The house lights and the hubbub trailed off ... all but the high end laughter and the chucka, chucka, chucka, of stainless shakers filled with gin and ice drifted away. 
  "Welcome to the Modern Lounge all you lords and ladies ... all you cats and kittens." chanted the MC. "Serge Trouserin's the name ... gin and jazz's the game." 
  His voice was slow and dark as diesel as he caressed the mic and whispered intimately to the standing room only crowd. 
 "You've been waiting patiently for the main event, the headliner ... the piece de resistance. 
Your patience, lords and ladies is about to be richly rewarded ... 'cause Mr. Lounge is in the house." 
The crowd roared it's approval. Serge waited for the din to subside then continued, 
  "Mr. L. has brought us some 'new talent' ( air quotes ) recently 'recruited' ( air quotes ) "from topside." 

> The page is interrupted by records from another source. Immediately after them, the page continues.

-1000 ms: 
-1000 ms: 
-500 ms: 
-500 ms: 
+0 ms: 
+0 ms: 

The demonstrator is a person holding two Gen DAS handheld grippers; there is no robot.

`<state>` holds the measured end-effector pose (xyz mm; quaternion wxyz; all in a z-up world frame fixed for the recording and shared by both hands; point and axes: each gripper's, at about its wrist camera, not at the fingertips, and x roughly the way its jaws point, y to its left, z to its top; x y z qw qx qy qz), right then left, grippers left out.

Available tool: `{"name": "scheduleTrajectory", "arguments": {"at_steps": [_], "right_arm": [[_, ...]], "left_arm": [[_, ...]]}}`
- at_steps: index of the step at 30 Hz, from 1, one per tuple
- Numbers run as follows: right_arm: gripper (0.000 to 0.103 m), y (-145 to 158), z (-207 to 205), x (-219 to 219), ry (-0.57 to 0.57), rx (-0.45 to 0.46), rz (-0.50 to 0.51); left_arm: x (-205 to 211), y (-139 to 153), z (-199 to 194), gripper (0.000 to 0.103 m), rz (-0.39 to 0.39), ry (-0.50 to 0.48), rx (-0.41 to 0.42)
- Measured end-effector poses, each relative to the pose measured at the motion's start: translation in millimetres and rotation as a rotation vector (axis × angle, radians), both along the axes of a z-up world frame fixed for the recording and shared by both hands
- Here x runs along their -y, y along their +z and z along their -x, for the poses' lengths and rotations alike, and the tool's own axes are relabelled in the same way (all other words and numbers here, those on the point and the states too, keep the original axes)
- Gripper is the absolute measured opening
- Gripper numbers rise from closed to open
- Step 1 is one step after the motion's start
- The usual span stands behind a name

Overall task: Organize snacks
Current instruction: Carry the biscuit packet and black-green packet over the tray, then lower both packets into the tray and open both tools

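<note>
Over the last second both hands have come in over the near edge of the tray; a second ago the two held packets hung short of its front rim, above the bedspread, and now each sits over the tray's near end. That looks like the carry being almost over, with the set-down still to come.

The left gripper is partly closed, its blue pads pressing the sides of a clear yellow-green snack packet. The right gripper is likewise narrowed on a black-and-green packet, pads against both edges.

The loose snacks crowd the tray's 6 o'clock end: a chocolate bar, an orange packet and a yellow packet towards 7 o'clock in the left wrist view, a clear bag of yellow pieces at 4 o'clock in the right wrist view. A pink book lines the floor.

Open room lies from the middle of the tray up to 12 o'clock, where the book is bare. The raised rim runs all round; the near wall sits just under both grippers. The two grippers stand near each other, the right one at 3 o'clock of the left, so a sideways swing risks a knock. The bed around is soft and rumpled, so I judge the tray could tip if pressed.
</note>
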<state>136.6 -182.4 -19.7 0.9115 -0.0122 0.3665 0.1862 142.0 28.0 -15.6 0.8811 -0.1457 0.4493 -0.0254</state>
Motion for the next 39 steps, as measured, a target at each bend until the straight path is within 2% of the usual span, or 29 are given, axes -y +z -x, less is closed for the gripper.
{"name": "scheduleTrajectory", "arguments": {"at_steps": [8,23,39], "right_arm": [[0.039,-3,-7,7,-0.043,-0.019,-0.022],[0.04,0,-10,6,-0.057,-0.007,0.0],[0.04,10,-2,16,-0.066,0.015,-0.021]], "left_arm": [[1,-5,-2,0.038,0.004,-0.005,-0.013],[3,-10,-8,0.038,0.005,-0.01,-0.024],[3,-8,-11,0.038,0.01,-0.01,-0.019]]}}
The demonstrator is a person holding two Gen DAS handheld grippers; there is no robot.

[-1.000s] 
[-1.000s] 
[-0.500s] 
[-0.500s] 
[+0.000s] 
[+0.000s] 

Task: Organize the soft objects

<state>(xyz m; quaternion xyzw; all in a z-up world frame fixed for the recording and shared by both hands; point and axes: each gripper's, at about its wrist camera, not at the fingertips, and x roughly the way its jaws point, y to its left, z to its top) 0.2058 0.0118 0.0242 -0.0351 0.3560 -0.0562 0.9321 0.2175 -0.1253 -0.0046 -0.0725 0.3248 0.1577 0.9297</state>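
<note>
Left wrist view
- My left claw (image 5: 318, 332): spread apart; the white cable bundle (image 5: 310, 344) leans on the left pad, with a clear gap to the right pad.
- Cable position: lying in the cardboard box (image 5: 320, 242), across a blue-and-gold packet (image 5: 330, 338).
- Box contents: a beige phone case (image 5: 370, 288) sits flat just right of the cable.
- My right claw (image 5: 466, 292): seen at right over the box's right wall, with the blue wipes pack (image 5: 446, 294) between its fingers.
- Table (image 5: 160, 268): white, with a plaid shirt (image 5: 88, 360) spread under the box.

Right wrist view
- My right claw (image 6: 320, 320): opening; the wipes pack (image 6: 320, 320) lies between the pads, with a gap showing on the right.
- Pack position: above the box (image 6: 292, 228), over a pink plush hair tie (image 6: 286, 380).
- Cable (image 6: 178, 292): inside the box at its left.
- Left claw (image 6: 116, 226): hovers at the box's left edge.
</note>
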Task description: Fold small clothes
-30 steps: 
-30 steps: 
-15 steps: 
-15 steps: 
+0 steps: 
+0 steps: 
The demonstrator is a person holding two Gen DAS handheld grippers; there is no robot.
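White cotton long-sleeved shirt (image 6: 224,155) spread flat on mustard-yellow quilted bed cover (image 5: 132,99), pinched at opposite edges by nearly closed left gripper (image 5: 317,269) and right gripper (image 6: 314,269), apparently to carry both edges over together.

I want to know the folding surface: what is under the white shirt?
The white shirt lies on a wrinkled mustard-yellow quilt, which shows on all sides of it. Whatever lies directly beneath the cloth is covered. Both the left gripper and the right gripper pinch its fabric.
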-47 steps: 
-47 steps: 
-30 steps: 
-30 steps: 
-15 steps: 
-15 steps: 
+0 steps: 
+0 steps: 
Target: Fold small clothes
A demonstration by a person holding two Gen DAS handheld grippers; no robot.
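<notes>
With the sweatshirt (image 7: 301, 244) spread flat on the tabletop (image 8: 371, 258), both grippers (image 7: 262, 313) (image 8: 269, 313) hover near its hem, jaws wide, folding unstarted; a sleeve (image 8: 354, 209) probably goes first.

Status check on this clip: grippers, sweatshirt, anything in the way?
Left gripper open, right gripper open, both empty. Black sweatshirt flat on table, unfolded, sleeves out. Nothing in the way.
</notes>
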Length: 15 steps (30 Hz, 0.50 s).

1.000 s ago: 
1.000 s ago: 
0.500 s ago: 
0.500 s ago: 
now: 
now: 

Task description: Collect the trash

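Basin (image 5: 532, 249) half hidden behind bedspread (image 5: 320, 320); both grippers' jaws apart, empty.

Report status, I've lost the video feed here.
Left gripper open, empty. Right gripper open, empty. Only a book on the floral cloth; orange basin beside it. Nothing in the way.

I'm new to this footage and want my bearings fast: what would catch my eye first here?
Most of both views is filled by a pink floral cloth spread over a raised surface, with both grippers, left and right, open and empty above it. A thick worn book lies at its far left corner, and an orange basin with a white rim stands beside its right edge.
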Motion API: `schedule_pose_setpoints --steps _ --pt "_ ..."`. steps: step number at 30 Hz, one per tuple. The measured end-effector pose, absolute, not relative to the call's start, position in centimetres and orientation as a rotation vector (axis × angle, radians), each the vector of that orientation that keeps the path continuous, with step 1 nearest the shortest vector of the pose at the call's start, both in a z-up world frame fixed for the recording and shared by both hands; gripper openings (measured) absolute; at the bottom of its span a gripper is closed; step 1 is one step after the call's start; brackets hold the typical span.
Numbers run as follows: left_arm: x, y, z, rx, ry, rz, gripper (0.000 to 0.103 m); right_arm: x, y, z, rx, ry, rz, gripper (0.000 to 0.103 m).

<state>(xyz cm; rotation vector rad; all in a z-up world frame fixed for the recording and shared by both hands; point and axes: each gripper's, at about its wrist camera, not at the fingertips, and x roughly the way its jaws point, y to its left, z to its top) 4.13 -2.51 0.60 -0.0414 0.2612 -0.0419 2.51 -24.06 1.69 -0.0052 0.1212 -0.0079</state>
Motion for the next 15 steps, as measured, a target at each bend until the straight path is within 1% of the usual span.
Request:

 The audience responded with the back bencher's cheer of  "here, here, here" and a generous round of applause. 
  "Mr Lounge, as always, is going to seduce us with his sultry sax ... tonight on stand up bass, that would be the 'doghouse' to all you hep cats ... Lords and ladies ... put your hands together for Mr. Trig Mixter.  On the drums," Serge Trouserin continued, "the one, the only Mr. Harleigh Holmes". 
Serge Trouserin snapped his fingers two and four, his velvet turned up toe tapped four on the floor.  

 "Without further ado and nothin' in your pockets ... I give you The Modern Lounge's favorite band ..... Mr. L and the 'Retro Rockets'."